Его слова поразили ее. Они заставили Яэль вспомнить выражение его лица, когда она их сказала. Вздрагивание, которое соединилось с кровотечением у него из носа, когда она оттащила разъяренного Феликса.
Она его обидела.
Подобную боль нанес не враг. Нет, выражение лица Победоносного Луки было искривлено эмоцией гораздо более туманной, более серой.
(Разбитое сердце?)
У Луки Лёве тоже были трещины. И сквозь них Яэль мельком разглядела что-то… Этот юноша был чем-то большим, чем просто буквы и снимки в обернутом в манильскую бумагу кратком очерке. Больше, чем просто бойкие слова и ухмылки. Больше, чем просто Победоносный, образцовый представитель Рейха.
Но что именно?
Ей было нужно его дело.
Главная дверь контрольно-пропускного пункта распахнулась. Стадо чиновников гонки с туманными глазами ввалилось в сторожку, их голоса были полны тревоги.
– Прямо сейчас на дороге шестнадцать гонщиков. Невозможно отчитаться за все «Цюндаппы». – Акцент оператора римского контрольно-пропускного пункта был мягким как моцарелла, уравновешивая красное отчаяние на лице. – Приходите завтра, и мы сможем дать вам более основательный ответ.
Мужчины рядом с ним… они были теми патрульными из переулка. Сержант и рядовой, которых она запутала в простыне. Мальчишка-солдат, чью жизнь она пощадила.
Может быть, они открыли ее кофр. Может быть, они видели Железный крест и нарукавник со свастикой. Может быть – вопреки всему – они знали.

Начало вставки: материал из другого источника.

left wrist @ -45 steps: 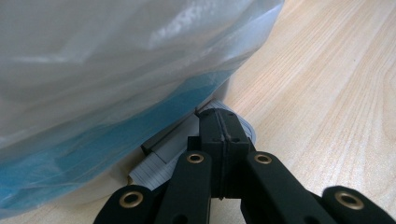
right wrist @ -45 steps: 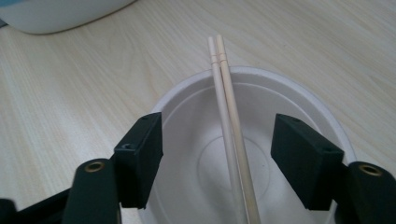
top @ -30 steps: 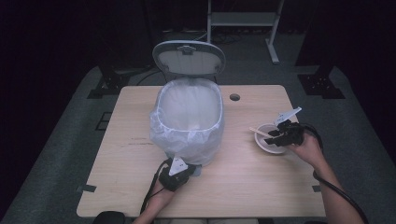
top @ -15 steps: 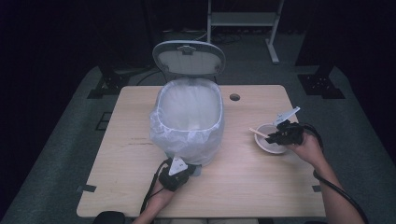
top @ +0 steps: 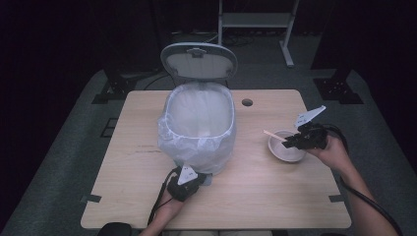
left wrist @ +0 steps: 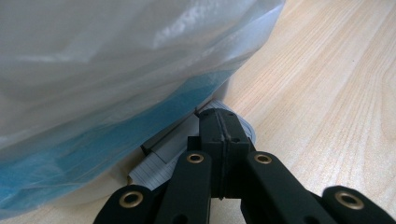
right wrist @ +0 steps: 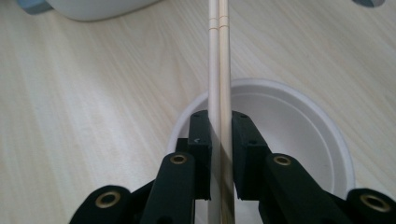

Пальцы Яэль, сжимавшие вилку, побелели.
– Это была девушка. – Глаза сержанта обежали комнату и остановились на Яэль. – Примерно ее возраста.
Мужчины повернулись к Яэль. Они вовсю разглядывали ее – как офицеры лагеря смерти, когда доктор Гайер выставлял ее напоказ. Демонстрировал свою ручную работу из игл и изменений.
Яэль не знала, что сломается первым, вилка или сжимавшие ее пальцы. Она также более чем осознавала, что на ней та же одежда, которая была на ней в переулке. Ее П-38 лежал в кармане, тяжелый от невыпущенных пуль.
«Они знали». – Эта мысль крутилась и рвалась у нее в груди. – «Они знали. Они знали. Они знали».
– Хотя это не она. – Первым заговорил мальчишка-солдат. – У девушки, которая на нас напала, были темные волосы. Карие глаза.